Holbeck railway station was a railway station that served the district of Holbeck, in Leeds, West Yorkshire, England.

Overview
Holbeck Station was opened by the Leeds, Bradford and Halifax Junction Railway almost a year after the other stations were opened on the line. It was unusual in that it had platforms on two different levels, with Holbeck High Level (HL) being a joint Great Northern Railway and Lancashire and Yorkshire Railway venture and Holbeck Low Level (LL) which was a joint Midland and North Eastern Railway venture. The designations of High Level and Low Level were added by British Rail in 1951.

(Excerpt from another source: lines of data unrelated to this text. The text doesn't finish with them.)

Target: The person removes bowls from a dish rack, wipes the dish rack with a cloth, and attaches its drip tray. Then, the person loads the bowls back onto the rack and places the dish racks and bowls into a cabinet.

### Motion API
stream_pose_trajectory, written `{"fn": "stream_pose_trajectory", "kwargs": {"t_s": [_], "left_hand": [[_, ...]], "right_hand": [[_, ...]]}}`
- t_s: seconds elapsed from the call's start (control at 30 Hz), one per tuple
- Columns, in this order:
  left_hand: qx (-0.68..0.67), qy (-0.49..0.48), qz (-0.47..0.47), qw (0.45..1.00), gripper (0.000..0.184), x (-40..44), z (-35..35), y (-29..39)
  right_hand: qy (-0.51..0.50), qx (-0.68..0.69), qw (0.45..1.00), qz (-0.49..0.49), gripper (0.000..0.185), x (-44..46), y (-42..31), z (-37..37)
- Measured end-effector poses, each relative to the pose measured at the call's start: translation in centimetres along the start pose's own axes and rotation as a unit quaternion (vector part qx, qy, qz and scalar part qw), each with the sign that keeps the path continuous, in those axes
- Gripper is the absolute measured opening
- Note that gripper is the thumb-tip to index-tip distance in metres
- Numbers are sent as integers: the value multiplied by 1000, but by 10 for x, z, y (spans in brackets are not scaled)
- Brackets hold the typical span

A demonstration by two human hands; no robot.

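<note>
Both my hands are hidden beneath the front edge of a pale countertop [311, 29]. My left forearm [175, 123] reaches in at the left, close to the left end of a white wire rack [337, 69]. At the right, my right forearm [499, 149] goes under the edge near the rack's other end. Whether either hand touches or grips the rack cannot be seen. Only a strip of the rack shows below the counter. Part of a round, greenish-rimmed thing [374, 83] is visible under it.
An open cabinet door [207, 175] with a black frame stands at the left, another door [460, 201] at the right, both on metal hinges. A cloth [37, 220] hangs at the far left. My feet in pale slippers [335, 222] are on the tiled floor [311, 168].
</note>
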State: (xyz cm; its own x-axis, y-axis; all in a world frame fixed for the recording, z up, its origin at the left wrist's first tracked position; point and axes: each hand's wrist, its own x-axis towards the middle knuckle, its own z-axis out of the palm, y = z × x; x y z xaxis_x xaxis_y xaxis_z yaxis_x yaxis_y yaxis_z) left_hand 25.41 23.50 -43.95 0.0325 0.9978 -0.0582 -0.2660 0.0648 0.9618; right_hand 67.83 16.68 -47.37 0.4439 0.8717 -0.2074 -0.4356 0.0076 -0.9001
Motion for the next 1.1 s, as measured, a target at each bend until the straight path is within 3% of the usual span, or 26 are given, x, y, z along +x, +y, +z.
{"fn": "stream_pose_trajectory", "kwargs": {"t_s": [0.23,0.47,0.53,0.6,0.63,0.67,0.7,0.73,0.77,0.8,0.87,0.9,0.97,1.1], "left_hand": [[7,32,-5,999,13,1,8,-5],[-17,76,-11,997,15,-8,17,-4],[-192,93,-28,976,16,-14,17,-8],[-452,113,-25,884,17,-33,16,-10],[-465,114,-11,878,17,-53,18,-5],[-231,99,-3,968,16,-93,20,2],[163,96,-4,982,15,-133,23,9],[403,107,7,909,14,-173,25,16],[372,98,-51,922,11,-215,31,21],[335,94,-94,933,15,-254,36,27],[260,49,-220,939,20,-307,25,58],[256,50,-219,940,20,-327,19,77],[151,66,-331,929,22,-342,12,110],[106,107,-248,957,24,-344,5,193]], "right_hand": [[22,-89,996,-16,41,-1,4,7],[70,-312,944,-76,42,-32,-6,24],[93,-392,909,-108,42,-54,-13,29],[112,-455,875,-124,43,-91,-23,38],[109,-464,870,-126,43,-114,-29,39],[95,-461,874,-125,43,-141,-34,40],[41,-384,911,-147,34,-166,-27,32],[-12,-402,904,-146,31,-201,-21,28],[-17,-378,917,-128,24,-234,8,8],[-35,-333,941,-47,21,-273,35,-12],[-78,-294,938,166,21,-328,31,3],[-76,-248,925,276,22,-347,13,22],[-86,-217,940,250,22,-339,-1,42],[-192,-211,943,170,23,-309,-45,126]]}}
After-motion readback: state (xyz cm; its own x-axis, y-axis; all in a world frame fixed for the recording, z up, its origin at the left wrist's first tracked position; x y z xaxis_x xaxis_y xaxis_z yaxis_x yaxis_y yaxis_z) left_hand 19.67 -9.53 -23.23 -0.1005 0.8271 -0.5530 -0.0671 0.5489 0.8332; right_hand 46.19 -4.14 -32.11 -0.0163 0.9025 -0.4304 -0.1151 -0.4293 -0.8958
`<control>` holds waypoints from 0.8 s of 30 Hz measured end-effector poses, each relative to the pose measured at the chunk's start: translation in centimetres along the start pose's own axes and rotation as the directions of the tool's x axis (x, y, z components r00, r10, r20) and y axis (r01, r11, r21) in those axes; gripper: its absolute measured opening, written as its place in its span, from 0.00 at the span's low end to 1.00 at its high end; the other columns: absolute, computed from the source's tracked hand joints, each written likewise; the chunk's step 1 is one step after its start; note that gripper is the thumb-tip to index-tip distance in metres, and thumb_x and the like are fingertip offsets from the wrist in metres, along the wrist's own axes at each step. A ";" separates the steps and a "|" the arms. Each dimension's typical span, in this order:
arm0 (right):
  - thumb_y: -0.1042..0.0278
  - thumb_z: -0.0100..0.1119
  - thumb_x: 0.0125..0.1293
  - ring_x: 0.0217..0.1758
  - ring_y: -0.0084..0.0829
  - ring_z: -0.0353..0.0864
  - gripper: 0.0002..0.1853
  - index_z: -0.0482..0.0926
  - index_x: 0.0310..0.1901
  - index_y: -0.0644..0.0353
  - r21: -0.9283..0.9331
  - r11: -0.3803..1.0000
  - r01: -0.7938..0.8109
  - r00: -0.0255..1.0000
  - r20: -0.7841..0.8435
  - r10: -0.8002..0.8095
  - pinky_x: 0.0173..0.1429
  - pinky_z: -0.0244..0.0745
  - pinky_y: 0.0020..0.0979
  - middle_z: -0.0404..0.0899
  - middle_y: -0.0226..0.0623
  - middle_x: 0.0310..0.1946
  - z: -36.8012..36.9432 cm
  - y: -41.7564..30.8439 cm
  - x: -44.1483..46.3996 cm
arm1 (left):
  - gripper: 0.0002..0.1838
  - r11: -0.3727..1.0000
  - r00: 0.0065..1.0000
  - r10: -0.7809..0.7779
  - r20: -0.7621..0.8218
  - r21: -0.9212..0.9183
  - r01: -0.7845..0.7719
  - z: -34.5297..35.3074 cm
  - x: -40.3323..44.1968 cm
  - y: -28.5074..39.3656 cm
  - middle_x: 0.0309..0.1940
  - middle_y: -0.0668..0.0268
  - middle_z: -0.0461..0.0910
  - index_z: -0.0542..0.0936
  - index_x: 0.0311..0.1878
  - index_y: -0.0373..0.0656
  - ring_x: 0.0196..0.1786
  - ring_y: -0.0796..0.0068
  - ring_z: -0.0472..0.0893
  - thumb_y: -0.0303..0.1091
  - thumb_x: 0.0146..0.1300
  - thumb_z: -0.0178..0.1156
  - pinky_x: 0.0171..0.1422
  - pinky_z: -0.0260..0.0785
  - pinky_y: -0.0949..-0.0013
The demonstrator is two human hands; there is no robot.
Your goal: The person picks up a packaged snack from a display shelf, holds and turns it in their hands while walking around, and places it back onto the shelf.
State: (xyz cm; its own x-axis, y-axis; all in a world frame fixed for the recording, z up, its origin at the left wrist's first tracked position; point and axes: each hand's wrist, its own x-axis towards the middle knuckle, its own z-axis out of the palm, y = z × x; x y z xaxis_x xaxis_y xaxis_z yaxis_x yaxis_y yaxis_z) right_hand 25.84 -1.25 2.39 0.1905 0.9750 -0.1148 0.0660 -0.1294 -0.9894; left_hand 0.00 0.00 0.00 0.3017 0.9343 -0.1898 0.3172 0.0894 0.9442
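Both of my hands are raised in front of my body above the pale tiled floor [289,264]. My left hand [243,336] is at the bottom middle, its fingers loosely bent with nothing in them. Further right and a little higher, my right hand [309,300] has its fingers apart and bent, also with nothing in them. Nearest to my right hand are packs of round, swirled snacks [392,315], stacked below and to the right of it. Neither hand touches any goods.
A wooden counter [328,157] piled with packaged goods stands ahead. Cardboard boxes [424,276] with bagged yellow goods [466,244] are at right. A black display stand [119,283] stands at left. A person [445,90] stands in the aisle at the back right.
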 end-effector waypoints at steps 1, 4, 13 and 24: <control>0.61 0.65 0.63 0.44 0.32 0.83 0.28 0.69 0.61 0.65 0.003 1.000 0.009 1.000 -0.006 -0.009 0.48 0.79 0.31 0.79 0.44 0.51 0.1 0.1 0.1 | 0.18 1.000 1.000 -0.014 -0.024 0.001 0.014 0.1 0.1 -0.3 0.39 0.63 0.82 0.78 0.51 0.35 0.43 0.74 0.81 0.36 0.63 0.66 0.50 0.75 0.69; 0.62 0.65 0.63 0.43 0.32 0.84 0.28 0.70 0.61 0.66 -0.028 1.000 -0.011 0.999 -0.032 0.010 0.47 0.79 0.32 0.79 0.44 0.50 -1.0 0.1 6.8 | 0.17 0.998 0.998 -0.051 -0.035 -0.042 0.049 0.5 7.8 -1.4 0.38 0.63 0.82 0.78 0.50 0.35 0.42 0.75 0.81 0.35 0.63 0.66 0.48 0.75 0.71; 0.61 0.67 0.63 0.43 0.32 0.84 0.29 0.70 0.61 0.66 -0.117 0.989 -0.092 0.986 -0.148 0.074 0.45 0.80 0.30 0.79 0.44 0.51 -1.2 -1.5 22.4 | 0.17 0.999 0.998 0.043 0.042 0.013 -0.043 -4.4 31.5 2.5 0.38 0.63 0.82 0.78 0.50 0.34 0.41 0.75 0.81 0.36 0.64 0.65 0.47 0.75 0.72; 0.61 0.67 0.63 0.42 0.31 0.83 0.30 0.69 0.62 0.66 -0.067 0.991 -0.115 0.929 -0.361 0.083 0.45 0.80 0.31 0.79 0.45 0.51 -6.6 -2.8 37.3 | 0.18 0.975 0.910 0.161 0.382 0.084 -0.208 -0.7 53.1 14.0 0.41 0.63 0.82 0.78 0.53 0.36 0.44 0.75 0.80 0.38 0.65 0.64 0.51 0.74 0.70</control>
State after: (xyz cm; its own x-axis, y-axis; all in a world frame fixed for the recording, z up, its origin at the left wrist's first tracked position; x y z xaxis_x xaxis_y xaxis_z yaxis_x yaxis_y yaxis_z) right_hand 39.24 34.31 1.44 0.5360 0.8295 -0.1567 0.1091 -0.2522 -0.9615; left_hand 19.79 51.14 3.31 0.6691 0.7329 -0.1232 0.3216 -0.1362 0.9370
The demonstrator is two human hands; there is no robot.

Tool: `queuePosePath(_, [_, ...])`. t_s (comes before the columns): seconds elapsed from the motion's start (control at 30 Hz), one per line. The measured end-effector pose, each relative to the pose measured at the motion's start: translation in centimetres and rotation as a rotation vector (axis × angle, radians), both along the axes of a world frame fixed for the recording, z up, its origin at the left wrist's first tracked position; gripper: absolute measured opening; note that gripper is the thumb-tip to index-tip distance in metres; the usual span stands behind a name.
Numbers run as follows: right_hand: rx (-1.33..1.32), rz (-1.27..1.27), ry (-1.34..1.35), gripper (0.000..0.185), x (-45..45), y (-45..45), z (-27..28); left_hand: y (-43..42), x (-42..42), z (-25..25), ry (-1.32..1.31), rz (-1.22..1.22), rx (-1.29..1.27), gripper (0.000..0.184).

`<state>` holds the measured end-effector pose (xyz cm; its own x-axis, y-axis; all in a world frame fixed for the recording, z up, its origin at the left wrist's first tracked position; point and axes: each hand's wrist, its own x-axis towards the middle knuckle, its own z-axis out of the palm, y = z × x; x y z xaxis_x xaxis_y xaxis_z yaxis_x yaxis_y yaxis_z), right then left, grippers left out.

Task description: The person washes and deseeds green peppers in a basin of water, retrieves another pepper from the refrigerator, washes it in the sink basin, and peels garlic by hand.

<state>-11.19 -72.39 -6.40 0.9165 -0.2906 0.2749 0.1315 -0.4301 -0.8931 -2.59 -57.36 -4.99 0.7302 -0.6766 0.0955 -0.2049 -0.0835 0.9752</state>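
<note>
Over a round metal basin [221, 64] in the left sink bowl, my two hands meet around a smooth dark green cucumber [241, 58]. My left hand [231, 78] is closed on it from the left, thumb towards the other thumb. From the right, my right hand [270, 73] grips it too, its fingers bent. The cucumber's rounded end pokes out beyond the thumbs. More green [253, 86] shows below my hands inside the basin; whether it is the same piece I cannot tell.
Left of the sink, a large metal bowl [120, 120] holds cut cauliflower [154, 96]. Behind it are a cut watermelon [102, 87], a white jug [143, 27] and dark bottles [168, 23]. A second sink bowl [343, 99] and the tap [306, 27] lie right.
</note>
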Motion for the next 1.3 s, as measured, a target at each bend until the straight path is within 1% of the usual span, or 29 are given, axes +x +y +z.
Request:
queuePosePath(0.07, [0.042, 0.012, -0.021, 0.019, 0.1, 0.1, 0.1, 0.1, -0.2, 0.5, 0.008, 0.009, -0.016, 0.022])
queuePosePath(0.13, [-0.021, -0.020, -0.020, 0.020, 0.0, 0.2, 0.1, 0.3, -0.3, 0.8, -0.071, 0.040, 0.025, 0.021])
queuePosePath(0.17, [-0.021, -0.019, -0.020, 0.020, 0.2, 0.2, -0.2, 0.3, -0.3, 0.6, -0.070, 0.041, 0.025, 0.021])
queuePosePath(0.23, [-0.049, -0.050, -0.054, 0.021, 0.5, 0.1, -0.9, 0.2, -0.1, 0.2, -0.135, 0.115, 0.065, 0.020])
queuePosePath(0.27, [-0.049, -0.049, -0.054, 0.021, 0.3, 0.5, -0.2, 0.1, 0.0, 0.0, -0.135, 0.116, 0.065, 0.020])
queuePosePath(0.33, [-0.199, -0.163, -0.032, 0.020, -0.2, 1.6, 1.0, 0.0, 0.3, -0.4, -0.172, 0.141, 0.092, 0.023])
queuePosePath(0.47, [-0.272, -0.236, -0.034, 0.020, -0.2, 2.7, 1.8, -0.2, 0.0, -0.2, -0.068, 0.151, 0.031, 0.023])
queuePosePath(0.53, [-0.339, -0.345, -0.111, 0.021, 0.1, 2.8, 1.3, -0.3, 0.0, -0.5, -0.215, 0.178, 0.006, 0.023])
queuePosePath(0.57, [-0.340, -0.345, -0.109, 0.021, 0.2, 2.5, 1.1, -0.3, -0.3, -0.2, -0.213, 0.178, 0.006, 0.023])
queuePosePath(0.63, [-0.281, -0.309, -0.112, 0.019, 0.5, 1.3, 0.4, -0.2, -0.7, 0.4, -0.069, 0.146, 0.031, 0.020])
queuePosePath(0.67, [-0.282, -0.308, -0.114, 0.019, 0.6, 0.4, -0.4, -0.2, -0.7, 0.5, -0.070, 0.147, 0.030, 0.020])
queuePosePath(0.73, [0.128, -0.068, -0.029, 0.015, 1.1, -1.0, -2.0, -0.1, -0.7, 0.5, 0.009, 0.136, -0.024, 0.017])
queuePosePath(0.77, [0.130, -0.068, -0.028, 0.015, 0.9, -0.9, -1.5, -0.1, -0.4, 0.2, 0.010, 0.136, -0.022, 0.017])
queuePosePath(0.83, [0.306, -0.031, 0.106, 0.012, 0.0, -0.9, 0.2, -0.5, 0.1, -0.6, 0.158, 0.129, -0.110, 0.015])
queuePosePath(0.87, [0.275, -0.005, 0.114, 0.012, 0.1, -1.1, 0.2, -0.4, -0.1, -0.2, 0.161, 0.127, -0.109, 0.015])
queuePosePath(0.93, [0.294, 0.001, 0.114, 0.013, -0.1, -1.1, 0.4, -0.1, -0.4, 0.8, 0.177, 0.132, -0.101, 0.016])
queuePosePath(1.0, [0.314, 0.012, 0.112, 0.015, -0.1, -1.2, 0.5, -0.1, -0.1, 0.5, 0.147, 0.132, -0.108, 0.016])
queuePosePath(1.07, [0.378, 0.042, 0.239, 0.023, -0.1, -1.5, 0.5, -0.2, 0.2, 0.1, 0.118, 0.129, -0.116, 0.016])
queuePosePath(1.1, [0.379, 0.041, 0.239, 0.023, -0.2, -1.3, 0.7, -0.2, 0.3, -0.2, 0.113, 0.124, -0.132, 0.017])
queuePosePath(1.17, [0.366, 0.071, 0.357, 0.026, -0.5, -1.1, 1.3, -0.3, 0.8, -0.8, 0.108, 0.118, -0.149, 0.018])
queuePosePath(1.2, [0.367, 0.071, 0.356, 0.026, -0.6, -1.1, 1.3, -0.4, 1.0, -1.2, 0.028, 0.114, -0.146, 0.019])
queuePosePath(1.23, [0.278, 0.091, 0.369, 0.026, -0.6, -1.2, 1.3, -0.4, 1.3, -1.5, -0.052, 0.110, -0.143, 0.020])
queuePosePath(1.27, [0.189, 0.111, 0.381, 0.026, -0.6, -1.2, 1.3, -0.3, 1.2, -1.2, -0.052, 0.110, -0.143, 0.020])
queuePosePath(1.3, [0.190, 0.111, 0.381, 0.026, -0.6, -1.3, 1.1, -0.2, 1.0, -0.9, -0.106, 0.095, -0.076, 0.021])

Holbeck was a cramped station and suffered from trains awaiting paths into the various Leeds termini after being held at junctions on the approaches to and from Leeds. Passengers on the Midland/NER lines would simply stay on the train and change to another at Wellington station. This accelerated the demise of Holbeck station well before the Beeching closures affected the other stations on the lines that it served.

The station was closed to the public in 1958. The route on which trains ran through Holbeck High Level station to Leeds Central station closed in 1967, with the tracks subsequently being lifted and the bridge carrying the high level track over the low level removed.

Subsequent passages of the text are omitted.